§ Directions: Look for "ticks" in each line of the records, and copy the lines that have it.

§ Input data:
= = =

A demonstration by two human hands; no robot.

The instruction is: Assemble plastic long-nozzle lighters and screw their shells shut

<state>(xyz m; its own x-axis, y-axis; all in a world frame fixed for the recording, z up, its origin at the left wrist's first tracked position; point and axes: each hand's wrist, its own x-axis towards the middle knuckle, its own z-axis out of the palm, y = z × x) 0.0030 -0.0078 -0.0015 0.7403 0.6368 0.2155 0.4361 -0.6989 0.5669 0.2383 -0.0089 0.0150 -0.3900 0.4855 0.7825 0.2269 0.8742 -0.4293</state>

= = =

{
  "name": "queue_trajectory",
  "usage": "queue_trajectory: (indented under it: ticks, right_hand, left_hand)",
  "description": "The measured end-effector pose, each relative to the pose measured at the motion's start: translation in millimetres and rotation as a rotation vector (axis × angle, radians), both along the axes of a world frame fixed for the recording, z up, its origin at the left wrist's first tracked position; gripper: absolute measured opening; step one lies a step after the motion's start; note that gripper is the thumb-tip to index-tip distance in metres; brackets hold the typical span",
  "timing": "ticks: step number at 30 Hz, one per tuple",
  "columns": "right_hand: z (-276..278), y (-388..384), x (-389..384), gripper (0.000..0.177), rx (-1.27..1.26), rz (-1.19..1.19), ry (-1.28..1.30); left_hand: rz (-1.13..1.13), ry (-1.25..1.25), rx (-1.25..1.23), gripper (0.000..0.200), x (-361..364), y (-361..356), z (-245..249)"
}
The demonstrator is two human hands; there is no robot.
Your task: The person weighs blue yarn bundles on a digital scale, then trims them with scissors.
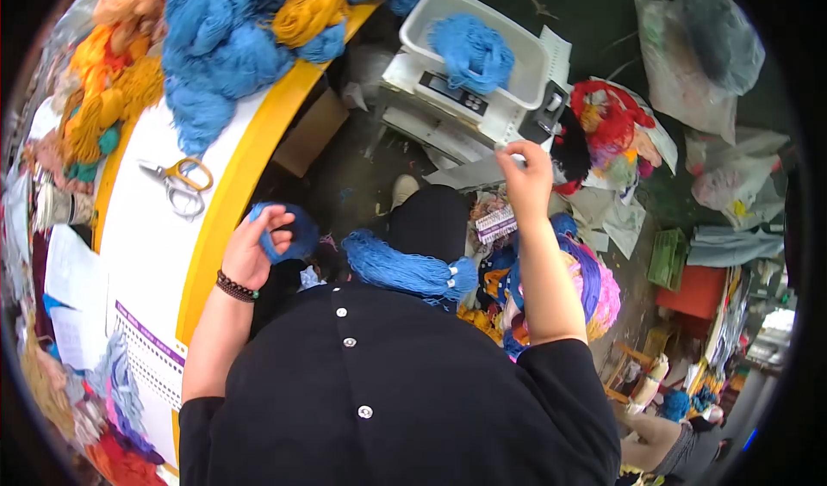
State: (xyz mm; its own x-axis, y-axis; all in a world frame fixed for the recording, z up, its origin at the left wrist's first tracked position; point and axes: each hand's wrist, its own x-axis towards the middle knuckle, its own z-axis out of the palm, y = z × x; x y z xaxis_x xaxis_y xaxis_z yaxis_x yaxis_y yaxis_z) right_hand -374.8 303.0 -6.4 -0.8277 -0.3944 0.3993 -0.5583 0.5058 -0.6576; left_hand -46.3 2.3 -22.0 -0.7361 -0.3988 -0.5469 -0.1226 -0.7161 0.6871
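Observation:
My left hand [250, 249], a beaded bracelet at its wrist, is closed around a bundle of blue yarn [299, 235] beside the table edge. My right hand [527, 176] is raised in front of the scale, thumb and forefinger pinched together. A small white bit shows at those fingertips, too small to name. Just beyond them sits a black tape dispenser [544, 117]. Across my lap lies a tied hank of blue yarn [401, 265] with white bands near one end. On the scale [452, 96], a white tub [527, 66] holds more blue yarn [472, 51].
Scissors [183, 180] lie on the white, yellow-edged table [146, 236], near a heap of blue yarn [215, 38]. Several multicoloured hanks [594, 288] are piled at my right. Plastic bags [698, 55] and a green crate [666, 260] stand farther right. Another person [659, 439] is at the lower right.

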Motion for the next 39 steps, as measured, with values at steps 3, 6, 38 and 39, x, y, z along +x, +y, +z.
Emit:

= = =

§ Exercise output:
  "usage": "queue_trajectory: (indented under it: ticks, right_hand, left_hand)",
  "timing": "ticks: step number at 30 Hz, one per tuple",

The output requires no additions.